| WHAT THIS TASK INVOLVES |
For each line below that contains the word "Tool", make a copy.

| SUPPLIED RECORDS |
____________

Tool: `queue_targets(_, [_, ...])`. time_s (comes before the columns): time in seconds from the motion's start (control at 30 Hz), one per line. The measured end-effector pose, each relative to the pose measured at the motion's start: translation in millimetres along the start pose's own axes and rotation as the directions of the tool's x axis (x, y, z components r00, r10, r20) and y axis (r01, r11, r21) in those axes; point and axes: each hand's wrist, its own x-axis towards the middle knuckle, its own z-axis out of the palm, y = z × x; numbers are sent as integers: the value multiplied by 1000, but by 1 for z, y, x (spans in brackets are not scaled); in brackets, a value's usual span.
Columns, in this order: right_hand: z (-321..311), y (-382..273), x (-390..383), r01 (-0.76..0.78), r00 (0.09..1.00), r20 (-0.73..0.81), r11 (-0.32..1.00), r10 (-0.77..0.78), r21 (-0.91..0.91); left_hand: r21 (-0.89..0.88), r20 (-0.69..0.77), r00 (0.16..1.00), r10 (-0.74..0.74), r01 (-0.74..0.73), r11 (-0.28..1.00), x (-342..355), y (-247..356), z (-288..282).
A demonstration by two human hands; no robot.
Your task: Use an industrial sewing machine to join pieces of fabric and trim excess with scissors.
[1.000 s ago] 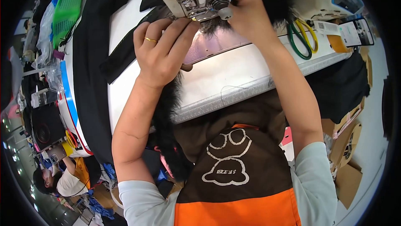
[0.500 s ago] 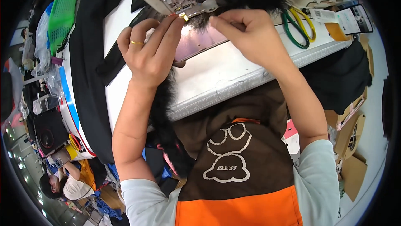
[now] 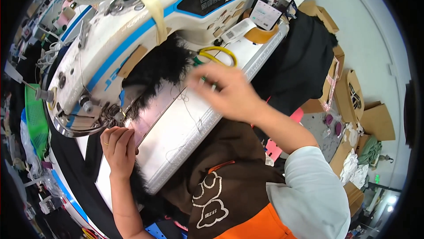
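My left hand [image 3: 118, 148] is beside the needle area of a white sewing machine [image 3: 119, 31], its fingers curled and pressed together on the edge of black fur fabric [image 3: 165, 64]. Its thumb is mostly hidden. The fur passes under the machine arm, and more of it hangs below my left wrist. Blurred by motion, my right hand [image 3: 225, 91] is raised over the front of the white table [image 3: 176, 124]. It is close to scissors with yellow and green handles [image 3: 221, 49]; whether it touches them I cannot tell. Loose dark threads lie on the tabletop.
A clear ruler strip [image 3: 174, 168] runs along the table's front edge. A lit phone [image 3: 270, 7] stands at the far right beside a tape roll [image 3: 261, 35]. Black cloth [image 3: 293, 58] hangs off the right end, with cardboard boxes [image 3: 377, 122] beyond. A green basket [image 3: 37, 122] is at left.
The view has swung to the right, showing more of the machine and its panel. My right hand has left the fur near the needle and moved right toward the scissors. My left hand stays by the needle.
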Motion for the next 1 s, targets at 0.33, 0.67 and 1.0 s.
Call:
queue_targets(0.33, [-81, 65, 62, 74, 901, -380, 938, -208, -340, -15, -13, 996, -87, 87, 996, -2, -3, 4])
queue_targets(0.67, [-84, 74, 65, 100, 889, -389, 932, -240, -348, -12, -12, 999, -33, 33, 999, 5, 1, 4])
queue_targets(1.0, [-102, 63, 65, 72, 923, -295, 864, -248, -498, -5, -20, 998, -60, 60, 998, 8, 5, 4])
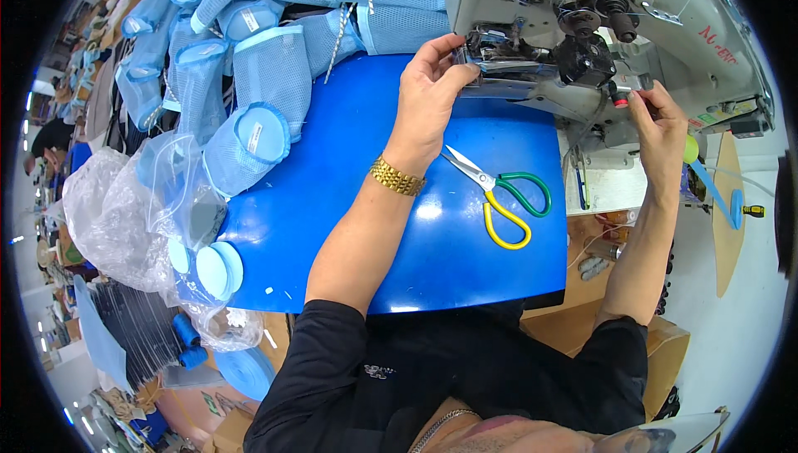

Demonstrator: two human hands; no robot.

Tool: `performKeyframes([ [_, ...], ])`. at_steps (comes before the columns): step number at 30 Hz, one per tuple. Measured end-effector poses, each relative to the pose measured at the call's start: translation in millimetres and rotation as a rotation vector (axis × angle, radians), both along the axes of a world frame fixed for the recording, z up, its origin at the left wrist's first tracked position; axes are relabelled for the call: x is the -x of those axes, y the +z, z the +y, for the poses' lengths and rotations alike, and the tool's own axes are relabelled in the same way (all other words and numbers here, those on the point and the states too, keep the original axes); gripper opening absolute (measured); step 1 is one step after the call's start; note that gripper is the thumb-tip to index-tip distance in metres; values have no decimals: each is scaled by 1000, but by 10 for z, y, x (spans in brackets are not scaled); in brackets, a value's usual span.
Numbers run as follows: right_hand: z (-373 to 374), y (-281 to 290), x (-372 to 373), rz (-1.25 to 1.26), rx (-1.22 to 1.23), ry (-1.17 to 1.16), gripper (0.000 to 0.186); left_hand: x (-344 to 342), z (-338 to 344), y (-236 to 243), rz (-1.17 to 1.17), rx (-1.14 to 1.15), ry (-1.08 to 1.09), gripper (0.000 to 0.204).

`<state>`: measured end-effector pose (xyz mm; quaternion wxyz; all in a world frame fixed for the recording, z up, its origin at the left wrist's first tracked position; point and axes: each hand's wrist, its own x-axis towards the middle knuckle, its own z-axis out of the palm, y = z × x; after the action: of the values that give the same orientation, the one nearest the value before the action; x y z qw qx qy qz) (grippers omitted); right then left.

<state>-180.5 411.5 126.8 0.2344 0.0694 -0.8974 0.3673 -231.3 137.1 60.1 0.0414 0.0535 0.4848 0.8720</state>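
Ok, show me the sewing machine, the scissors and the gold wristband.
Sewing machine (667,42), head view: on its pale casing.
Scissors (488,181), head view: near the pivot, where blades meet handles.
Gold wristband (397,177), head view: on its links.

Left of the left fingers (459,77), the mesh bags (270,62) are netted pale blue, a cord (336,44) black-flecked white. Below these fingers, the table (349,137) is blue, the wristband (397,177) gold, the scissors (489,184) green-and-yellow handled. Beside the right fingers (641,112), a knob (621,100) is red, the sewing machine (698,62) pale grey.
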Motion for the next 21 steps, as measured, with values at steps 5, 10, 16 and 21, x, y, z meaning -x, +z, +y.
performKeyframes([
  [5, -6, 15, -1, -23, 37, 1, 17, -4, 7, 20, -14, -3, 5, 39],
  [10, 13, 18, 17, -43, 41, 8, 18, 9, -1, 11, -22, 13, -15, 40],
  [16, 75, -16, 17, -144, 118, -15, 16, 29, 23, -2, -20, 2, -28, 40],
  [21, 100, -10, 53, -140, 128, 6, 17, 52, 64, -17, -16, -8, -22, 42],
])
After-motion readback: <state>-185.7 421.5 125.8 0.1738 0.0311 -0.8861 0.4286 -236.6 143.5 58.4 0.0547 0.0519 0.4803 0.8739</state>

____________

| EXERCISE RESPONSE |
Tool: `queue_targets(_, [_, ...])`. time_s (comes before the columns): time in seconds from the motion's start (control at 30 Hz), one per line. The measured end-effector pose, each relative to the pose measured at the motion's start: translation in millimetres along the start pose's own axes and rotation as the directions of the tool's x axis (x, y, z components r00, r10, r20) and y axis (r01, r11, r21) in those axes; point and axes: each hand's wrist, its own x-axis towards the middle knuckle, its own z-axis out of the palm, y = z × x; numbers are sent as integers: the value multiplied by 1000, but by 1 for z, y, x (spans in brackets are not scaled); in brackets, a value's usual span.
Tool: `performKeyframes([ [_, ...], ])`. at_steps (comes before the columns): step number at 30 Hz, one per tuple. Measured end-effector poses, each relative to the pose measured at the call's start: translation in millimetres and rotation as a rotation vector (axis × angle, radians), both along the axes of a world frame fixed for the recording, z up, its origin at the left wrist's first tracked position; axes are relabelled for the call: x is the -x of those axes, y the +z, z the +y, for the poses' lengths and rotations alike, and the tool's own axes are relabelled in the same way (all other words and numbers here, those on the point and the states too, keep the original axes); gripper opening absolute (measured); step 1 is one step after the call's start; note that gripper is the thumb-tip to index-tip distance in metres; values have no decimals: each is scaled by 1000, but by 10 for z, y, x (spans in brackets are not scaled); in brackets, a value's usual span.

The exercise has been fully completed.